## INSTRUCTIONS TO FOLLOW
Answer with a bare number: the count of lines in the data below that contain the word "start".

## DATA SHOWN
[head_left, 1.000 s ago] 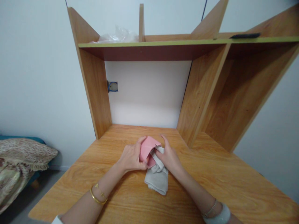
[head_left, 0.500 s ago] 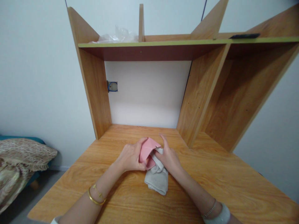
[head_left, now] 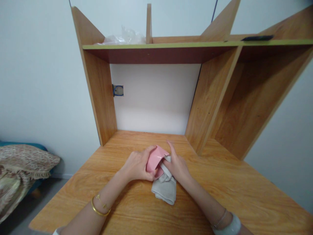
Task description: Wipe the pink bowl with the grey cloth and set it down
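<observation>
My left hand (head_left: 140, 164) is wrapped round a small pink container (head_left: 156, 156), tilted so that its opening faces right. My right hand (head_left: 178, 165) grips a light grey cloth (head_left: 165, 189) and presses part of it into that opening. The right thumb or a finger sticks up beside the rim, while the other fingertips are hidden by the cloth and the container. The cloth's loose end hangs down toward the wooden desk (head_left: 132, 209). The container's exact kind does not show.
Behind the desk rises a wooden hutch, with a side panel (head_left: 100, 98) at left and an upright divider (head_left: 212, 98) at right. Its upper shelf (head_left: 171, 45) carries a clear plastic bag (head_left: 126, 36) and a dark flat object (head_left: 258, 38). A patterned blanket (head_left: 22, 163) lies at far left.
Hardly anything differs. The pink container and my left hand have shifted very slightly to the right; both hands keep the same hold.
</observation>
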The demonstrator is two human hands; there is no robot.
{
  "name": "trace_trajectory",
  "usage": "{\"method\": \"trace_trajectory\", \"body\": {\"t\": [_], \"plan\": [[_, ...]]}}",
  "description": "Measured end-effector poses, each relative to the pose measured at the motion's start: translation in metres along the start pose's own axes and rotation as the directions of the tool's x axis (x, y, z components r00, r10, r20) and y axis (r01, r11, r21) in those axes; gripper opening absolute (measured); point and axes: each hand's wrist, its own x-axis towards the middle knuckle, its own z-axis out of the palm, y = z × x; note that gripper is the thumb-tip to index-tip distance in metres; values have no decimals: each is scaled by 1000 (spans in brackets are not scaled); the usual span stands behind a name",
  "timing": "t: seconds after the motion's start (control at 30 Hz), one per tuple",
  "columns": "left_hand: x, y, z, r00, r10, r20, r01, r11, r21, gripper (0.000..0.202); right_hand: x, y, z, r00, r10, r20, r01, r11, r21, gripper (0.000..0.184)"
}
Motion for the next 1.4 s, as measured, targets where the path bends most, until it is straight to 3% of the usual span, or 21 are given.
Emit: {"method": "trace_trajectory", "body": {"t": [0.2,0.43,0.57,0.73,0.87,0.97,1.1,1.4], "plan": [[1,-7,10,993,-80,-84,69,989,-131,78,3,6,7,1000,26,-2,-24,951,308,65],[4,-13,10,973,-224,-53,200,937,-286,76,12,14,21,988,81,-134,12,814,580,50],[3,-8,19,980,-198,-15,179,914,-363,86,17,18,24,980,71,-183,73,735,674,42],[3,-1,29,978,-206,-41,158,848,-506,87,14,11,25,987,66,-145,61,685,726,40],[4,1,28,968,-226,-110,127,817,-562,80,14,8,28,985,81,-149,48,711,702,41],[4,0,25,965,-221,-140,112,833,-543,78,16,11,27,983,131,-130,-18,769,639,52],[3,-2,22,973,-192,-125,113,879,-463,78,15,13,20,977,196,-85,-128,857,499,71],[1,-5,18,973,-178,-147,148,970,-194,75,9,3,9,991,124,-50,-111,970,217,73]]}}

## TASK ANSWER
2